Having around 50 hours in at this point on PC (6800XT, 5800X); the frame stutters can definitely be annoying, but are definitely not game breaking and rarely cause a death. My friends and I posited the same question about how it wasn't caught before release, but the fact is, it's not a game breaking issue; in the vast amount of exploring I've done thus far, it would be below 10% of the time and has only affected a boss fight once, which was still not an issue because the mechanics work the same when the stutter happens, so dodging the attack you know is coming still works fine.
It's weird to see people talking about not knowing where to go or about lack of story; the Souls games are literally full of story, both directly and indirectly. From games are the games that make a player actually think, actually remember, actually read item descriptions, actually exhaust and pay attention to dialog . They require more attention and care than the majority of games that release these days to get the full experience. I have a hard time remembering things, so I take notes as I go through dialog and meet new NPCs, I make big use of the map marker system as well; I find that there is an enormous satisfaction when you stumble upon something that was mentioned by a previous person/thing and you can connect those together to make the story instead of having it just told to you.

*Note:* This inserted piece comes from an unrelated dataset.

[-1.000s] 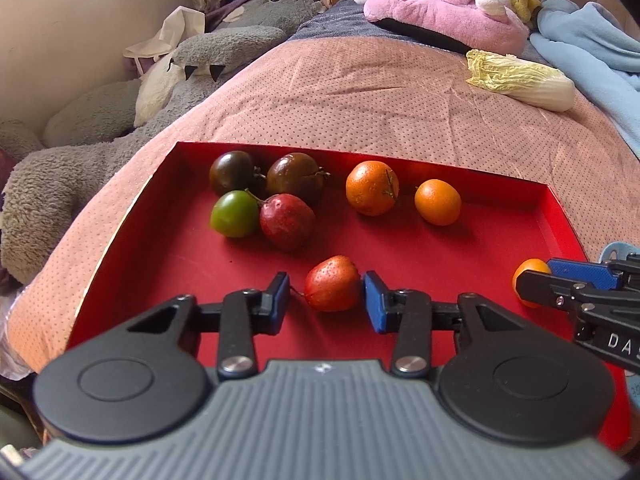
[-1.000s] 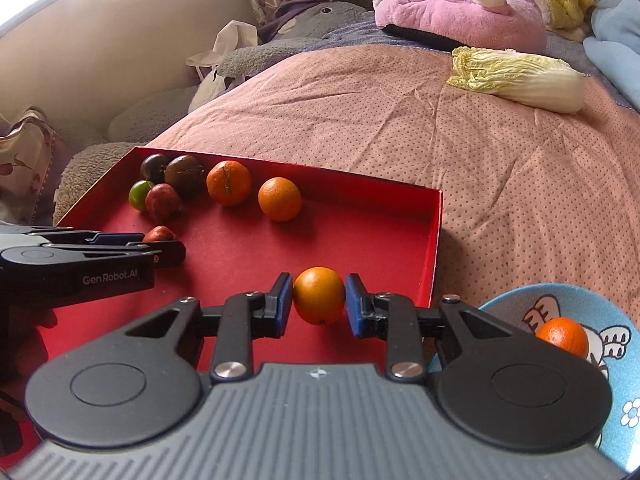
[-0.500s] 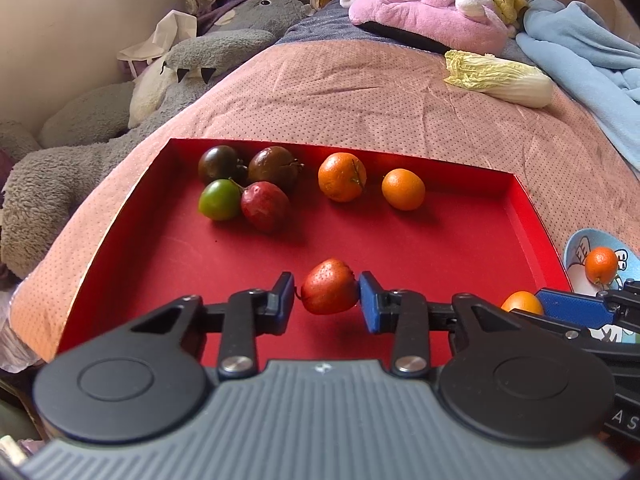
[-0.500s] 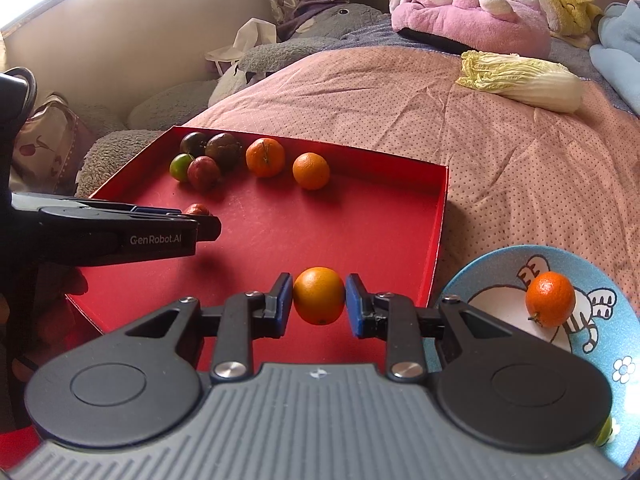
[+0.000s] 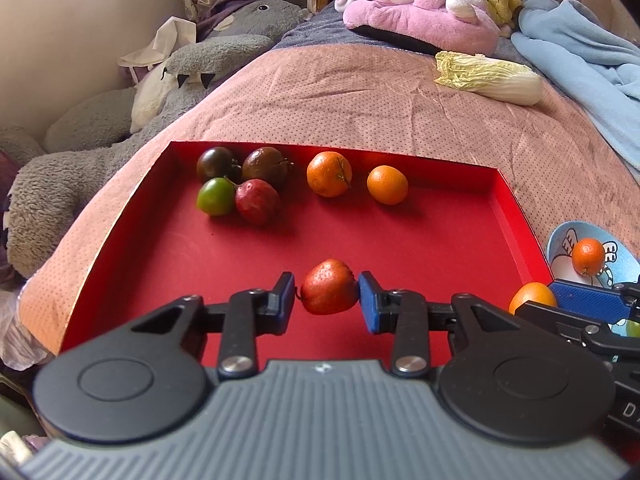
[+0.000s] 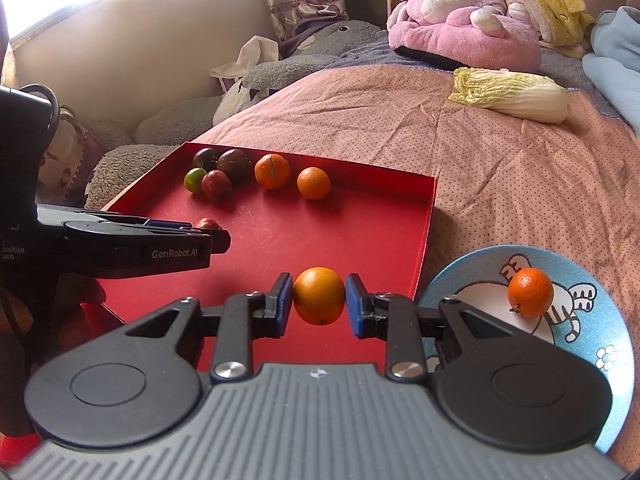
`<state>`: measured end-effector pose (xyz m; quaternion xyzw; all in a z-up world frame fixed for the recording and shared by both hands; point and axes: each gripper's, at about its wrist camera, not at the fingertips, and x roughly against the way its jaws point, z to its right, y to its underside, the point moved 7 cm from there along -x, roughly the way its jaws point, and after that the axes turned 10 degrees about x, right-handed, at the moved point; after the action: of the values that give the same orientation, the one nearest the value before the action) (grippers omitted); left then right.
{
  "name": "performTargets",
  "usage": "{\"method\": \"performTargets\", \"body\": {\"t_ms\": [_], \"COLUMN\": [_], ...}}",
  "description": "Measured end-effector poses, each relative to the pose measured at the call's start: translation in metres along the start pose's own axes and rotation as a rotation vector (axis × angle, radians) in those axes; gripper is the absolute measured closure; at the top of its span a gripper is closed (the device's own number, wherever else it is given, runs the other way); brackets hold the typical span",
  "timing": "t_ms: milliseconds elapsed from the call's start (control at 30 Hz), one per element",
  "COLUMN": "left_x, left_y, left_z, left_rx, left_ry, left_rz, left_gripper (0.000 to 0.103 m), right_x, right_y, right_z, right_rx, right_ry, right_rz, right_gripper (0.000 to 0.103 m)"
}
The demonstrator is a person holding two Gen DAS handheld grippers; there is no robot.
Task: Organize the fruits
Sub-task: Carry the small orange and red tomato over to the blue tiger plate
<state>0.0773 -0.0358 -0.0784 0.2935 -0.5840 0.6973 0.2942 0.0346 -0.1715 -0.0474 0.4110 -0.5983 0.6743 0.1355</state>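
From my right wrist view, the left claw hides most of its red fruit; the blue plate runs off the frame's right edge.

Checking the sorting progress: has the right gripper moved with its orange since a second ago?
Yes. The right gripper has carried the orange back toward the blue plate; more plate now shows.

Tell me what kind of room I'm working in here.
Most likely a bedroom: the red tray of fruit sits on a bed with a pink dotted cover, with plush toys, a pink one and a grey one, and a blue blanket at its far end.
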Motion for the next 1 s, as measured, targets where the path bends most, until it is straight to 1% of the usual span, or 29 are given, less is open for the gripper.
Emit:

In a space where the majority of products try to overly simplify the experience, Souls games bring a much needed source of "experience" to anyone willing to see them through. A friend who is much bigger into the series than I am put it very well "Souls games are an exercise in patience, it's about harnessing what the games make you feel into constructive and critical thinking. They force you to confront and overcome what seem like insurmountable struggles, to confront your own anger and to control that anger and place it into constructive self assessment, to force you to think outside your own box, your own perceived limitations. Souls games are about teaching that anger as an emotion makes us less efficient; "Demon of Hatred" (one of the enemies) is an obvious metaphor for the philosophy of the Souls games, devoured by anger, one may become strong, but the toughest hatred will always fall to those who harness their anger and hatred into something more calculated, calm, and concise. These games are one of the few in the medium that make the experience of playing as a person the real character development of the story; they are about you, you are the main character, not the pixels you're controlling on the screen, and if you never finish, you go hollow (Souls reference if you haven't played)."
I think Fromsoft games would actually lose a lot of what make them important, impactful, and memorable if they had a difficulty adjustment, and while Elden Ring has had many QoL improvements over previous entries that make it much more accessible and friendly to the player, I also feel that it is actually the hardest of the Souls games to date.
Quick edit: The music in Elden Ring is absolutely fantastic, and despite the "dated" graphics (I wouldn't say that overall personally), it is gorgeous (there are definitely a few places with bad textures though). VRAM usage at 5120x2880 peaked at 7.7GB according to the latest GPU-Z.